America Keeping Haiti Down

Newly released United States Treasury Department documents detail disturbing attempts by the Inter-American Development Bank and the US government to use life-saving loans to Haiti as political leverage. The IDB and the US government must take responsibility for their actions and implement the necessary mechanisms to ensure that such abuses do not recur.

The IDB, the world's largest regional development bank, works in Latin America and the Caribbean purportedly to “contribute to the acceleration of economic and social development.” Its actions in Haiti, however, have severely undermined those goals.

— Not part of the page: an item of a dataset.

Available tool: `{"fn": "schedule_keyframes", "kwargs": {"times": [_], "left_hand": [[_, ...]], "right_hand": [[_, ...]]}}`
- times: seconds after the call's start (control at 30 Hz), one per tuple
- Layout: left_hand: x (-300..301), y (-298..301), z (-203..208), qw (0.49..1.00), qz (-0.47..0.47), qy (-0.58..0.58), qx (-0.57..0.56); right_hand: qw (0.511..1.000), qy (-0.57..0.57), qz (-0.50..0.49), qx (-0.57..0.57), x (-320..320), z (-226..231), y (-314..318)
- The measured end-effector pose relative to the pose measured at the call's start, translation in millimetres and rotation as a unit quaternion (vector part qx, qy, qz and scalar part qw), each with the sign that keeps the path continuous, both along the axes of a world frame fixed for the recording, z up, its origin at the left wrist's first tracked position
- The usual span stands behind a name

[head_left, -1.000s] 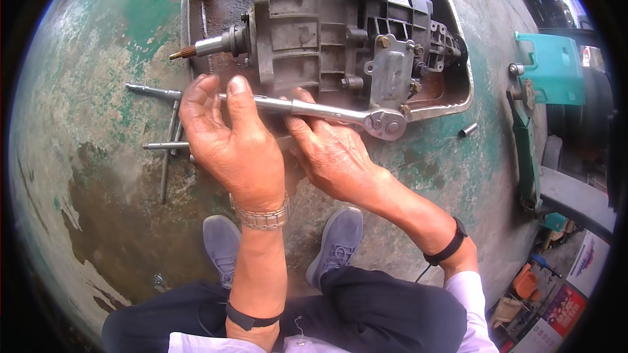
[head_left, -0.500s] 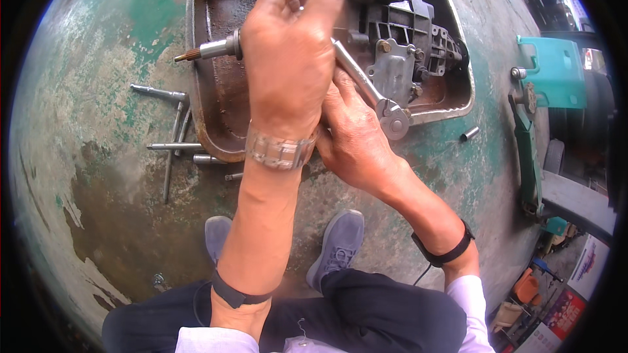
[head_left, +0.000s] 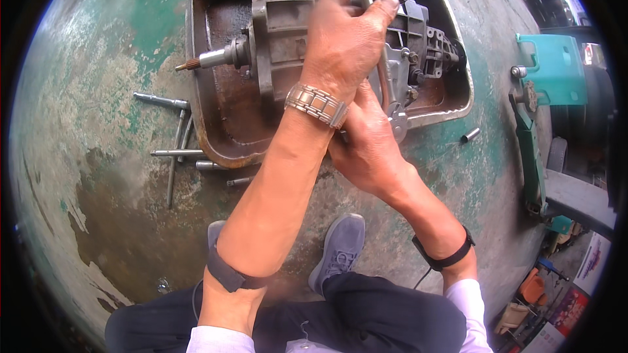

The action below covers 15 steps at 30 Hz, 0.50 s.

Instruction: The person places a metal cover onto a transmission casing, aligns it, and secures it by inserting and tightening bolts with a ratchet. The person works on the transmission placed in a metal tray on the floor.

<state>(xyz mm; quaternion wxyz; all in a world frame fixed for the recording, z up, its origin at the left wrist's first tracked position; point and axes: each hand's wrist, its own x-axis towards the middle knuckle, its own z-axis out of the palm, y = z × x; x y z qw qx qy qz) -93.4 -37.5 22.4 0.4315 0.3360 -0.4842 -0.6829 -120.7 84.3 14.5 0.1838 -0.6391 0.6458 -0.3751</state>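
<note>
A grey metal gearbox [head_left: 288, 26] lies on its side in a rusty brown tray [head_left: 226, 111], its splined shaft [head_left: 212, 59] pointing left. My left hand [head_left: 347, 42], with a metal watch at the wrist, closes around the long handle of a ratchet wrench [head_left: 384, 78]; its thumb lies over the handle and its fingertips are blurred. The wrench's round head is at the gearbox's near side. My right hand [head_left: 369, 140] is curled low beside that head, partly under my left wrist. What its fingers hold, if anything, is hidden.
Metal T-shaped wrenches [head_left: 176, 127] lie on the worn green floor left of the tray. A small socket [head_left: 470, 134] lies right of it. Farther right stand a turquoise metal part [head_left: 553, 68] and a green metal arm [head_left: 526, 150]. My shoe [head_left: 340, 248] is close below.
My left hand has moved right, uncovering the gearbox's left end. The wrench handle has swung more upright, toward the far side. My right hand has shifted slightly right and nearer.
</note>
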Motion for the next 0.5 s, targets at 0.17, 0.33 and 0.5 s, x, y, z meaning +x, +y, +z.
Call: {"fn": "schedule_keyframes", "kwargs": {"times": [0.17,0.33,0.5], "left_hand": [[-26.5,5.2,5.6,0.995,-0.085,-0.044,-0.039],[-46.3,23.3,-0.8,0.979,-0.192,-0.071,-0.019],[-49.9,78.7,-13.5,0.969,-0.194,-0.111,-0.107]], "right_hand": [[0.982,0.113,-0.11,-0.107,-48.8,28.0,18.2],[0.938,0.235,-0.201,-0.158,-113.8,31.2,29.1],[0.964,0.233,-0.123,-0.02,-151.7,-10.1,46.2]]}}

Roughly $54 million in IDB loans for water infrastructure in Haiti, home to literally the world’s worst water, offered a proven path to preventing deadly water-borne diseases. Designed to assist in fulfilling the right to water in the most impoverished nation in the Western Hemisphere, these loans and the lives they could have saved instead have become pawns in a deliberate political power play.


In 2001, US officials threatened to use their influence to stop previously approved IDB funding unless Haiti’s majority political party submitted to political demands to accept a particular apportionment of seats in a Haitian electoral oversight body. Soon after, at the behest of the US, instead of disbursing the loans as planned, the IDB and its members took the unprecedented step of implicitly adding conditions to require political action by Haiti before the funds would be released. These actions violated the IDB’s own charter, which strictly prohibits the Bank and its members from interfering in the internal political affairs of member states.